Ling Law Group helps UC Irvine-area businesses choose between C corporations and S corporations, offering practical guidance on formation, tax implications, and ongoing compliance.
From initial consultation through filings and annual upkeep, our team supports startups and growing companies across Orange County.
Selecting the right corporate form affects taxes, liability protection, share transferability, and access to capital.
Ling Law Group provides clear, practical guidance on California business transactions, with a focus on Irvine and Orange County clients navigating C and S corporation decisions.
A C corporation is a separate entity that offers liability protection and growth options, while an S corporation provides pass-through taxation for eligible owners.
We clarify eligibility, assist with elections, and ensure proper documentation to keep your business in good standing.
C corporations are taxed at the entity level with potential double taxation on distributed profits, while S corporations pass income to shareholders for taxation at individual rates, subject to eligibility limits.

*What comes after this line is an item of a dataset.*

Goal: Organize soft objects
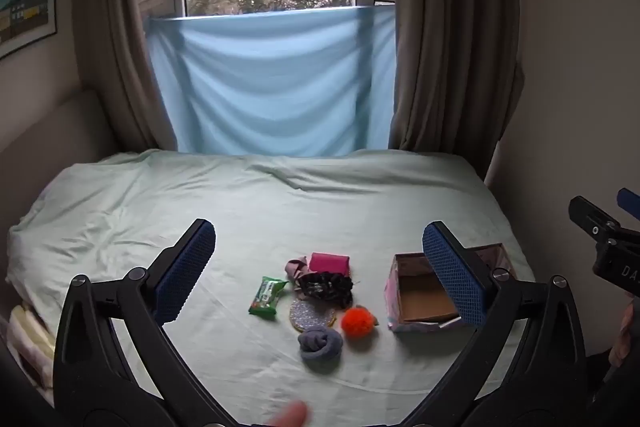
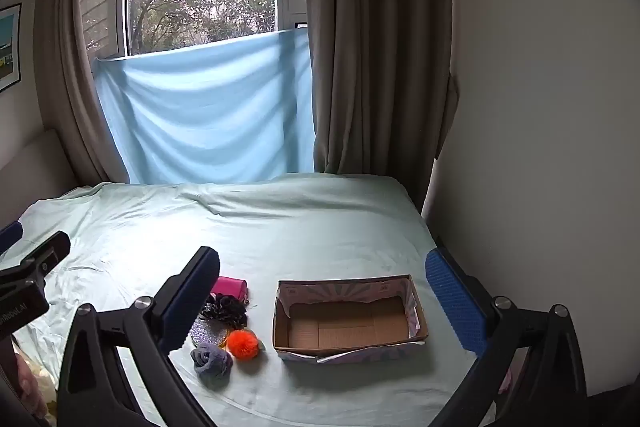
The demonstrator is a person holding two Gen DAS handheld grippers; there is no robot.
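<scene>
Small items lie grouped on the pale green bed sheet (image 1: 240,211): a green packet (image 1: 266,295), a pink pouch (image 1: 329,263), a dark scrunchie (image 1: 326,289), a glittery round disc (image 1: 310,314), an orange pom-pom (image 1: 355,321) and a rolled grey sock (image 1: 320,343). An empty open cardboard box (image 1: 426,297) sits to their right; it also shows in the right wrist view (image 2: 348,323). My left gripper (image 1: 320,267) is open and empty above the items. My right gripper (image 2: 324,291) is open and empty above the box.
A light blue cloth (image 1: 272,79) hangs over the window at the far edge of the bed, with brown curtains (image 1: 448,47) on both sides. A white wall (image 2: 540,107) runs along the bed's right side. The bed (image 2: 248,227) stretches back beyond the items.
</scene>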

Key steps include selecting the right entity, filing articles of incorporation, drafting bylaws, issuing stock, and handling tax elections and ongoing compliance.
This glossary defines common terms related to C and S corporations.
The document filed with the state to create a corporation.
A tax election that allows income to pass through to shareholders and avoid corporate-level tax, subject to limits.
Internal rules governing how the corporation is run.
The shares that represent ownership in the corporation.
We compare C and S corporations with other options like LLCs and sole proprietorships to help you decide what fits your needs.
For small teams with straightforward ownership, a simpler formation and lighter ongoing requirements may suffice.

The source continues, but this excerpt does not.